Introduced by Congressmen Erik Paulsen and Mike Quigley, the Stopping Trained in America Ph.Ds from Leaving the Economy (STAPLE) Act, is likely to benefit Indians given that they constitute the largest number of students doing PhD in the US.
"It is no surprise that the brightest minds from around the world come to the United States to pursue their advanced degrees, and we should be doing all we can to ensure students we educate and train here use what they've learned to contribute to the American economy," said Congressman Erik Paulsen.
"With thousands of high-skilled jobs going unfilled, the STAPLE Act makes sure American companies are getting the talent they need. By stapling a green card or (a) visa to their diplomas, these professionals can invent and innovate new discoveries that grow our economy," Paulsen said.
Quigley, in his remarks, said if the US was serious about fostering innovation, spurring economic activity, and staying competitive in the global marketplace, it must encourage the brightest minds in the world to study, work, and stay in its communities.
"We cannot advance our technology or research if we continue sending foreign-born, but US educated, students with advanced degrees away," he said.
Noting that the H-1B visas are subject to annual caps that are woefully short of the number necessary to fill high- skilled jobs, the two lawmakers in a statement said numerous studies have found that H-1B visas correspond with an increase in jobs for native citizens.
For example, a 2011 American Enterprise Institute study found that "an additional 100 foreign-born workers in STEM (science, technology, engineering, or mathematics) fields with advanced degrees from US universities is associated with an additional 262 jobs among US natives," they said.

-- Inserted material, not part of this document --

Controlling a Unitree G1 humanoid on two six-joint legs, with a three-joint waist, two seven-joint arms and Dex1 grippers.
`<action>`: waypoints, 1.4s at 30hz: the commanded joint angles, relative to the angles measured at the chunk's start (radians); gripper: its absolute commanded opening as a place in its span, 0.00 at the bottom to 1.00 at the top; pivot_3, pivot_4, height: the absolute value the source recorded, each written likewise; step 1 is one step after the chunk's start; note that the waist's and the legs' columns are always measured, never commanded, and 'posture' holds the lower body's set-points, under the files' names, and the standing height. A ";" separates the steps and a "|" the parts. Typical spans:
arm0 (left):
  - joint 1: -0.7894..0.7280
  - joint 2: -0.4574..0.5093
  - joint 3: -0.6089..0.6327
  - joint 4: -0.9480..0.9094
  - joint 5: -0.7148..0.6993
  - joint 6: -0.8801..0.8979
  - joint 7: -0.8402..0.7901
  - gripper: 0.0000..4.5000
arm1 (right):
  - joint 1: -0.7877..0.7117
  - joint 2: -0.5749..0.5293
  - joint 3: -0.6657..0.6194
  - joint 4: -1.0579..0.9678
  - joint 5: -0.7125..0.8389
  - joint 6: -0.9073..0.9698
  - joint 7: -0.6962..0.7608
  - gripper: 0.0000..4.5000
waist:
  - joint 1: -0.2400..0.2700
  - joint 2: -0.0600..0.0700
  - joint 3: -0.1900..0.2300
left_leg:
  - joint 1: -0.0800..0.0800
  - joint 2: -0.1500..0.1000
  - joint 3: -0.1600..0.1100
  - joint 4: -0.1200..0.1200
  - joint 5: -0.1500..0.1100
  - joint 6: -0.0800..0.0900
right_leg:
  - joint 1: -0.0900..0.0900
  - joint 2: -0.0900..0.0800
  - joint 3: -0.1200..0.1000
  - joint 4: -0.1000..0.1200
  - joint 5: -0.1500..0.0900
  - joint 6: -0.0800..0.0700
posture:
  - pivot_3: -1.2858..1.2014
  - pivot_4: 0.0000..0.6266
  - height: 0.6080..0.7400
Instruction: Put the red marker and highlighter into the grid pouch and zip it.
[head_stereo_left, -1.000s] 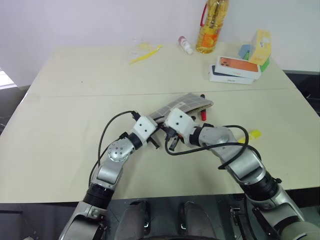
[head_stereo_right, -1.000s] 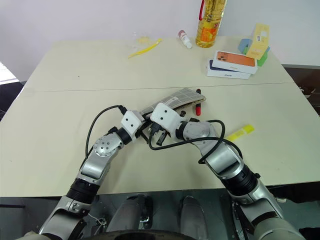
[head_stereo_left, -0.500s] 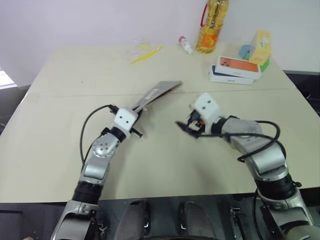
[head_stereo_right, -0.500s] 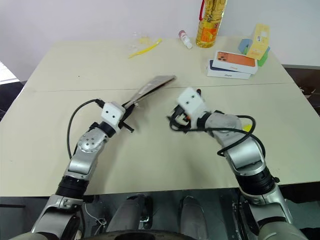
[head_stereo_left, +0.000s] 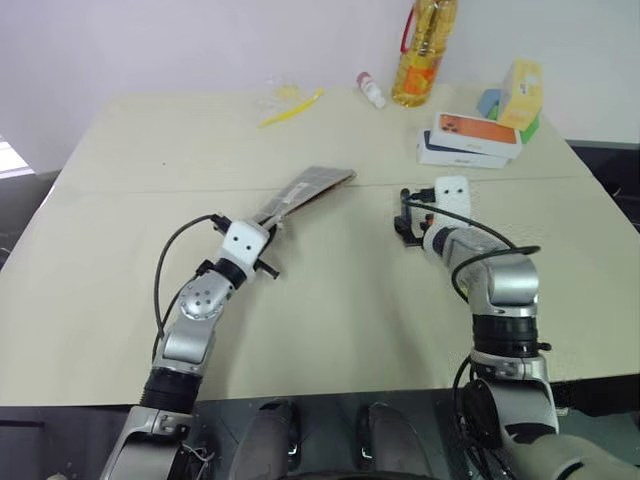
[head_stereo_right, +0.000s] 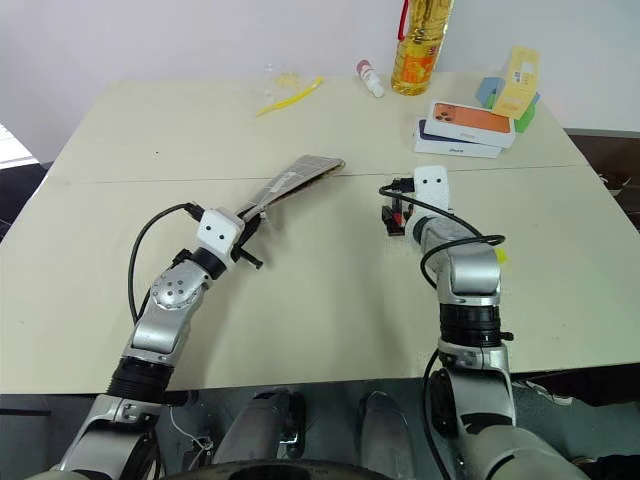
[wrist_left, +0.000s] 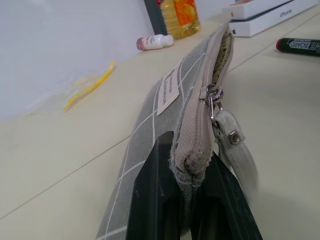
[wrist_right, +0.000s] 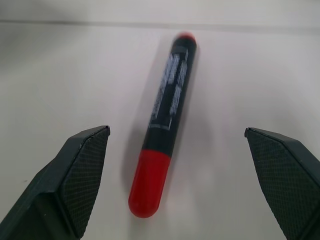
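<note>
two spread right fingers (wrist_right: 80, 175) flank red marker (wrist_right: 165, 130), untouched.

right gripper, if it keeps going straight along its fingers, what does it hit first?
Most likely the red marker, lying on the table between the open right gripper fingers. How far off it lies is unclear; past it, bare tabletop.

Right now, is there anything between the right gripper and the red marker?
Nothing visible. The right gripper has its fingers spread wide, and the red marker lies flat on bare table in the gap ahead of them, touched by neither.
</note>
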 joint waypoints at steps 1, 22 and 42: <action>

Last month, US President Donald Trump signed an executive order for tightening the rules of the H-1B visa programme to stop "visa abuses".
Trump said his administration is going to enforce 'Hire American' rules that are designed to protect jobs and wages of workers in the US.
The executive order also called upon the Departments of Labour, Justice, Homeland Security, and State to take action against fraud and abuse of our visa programmes.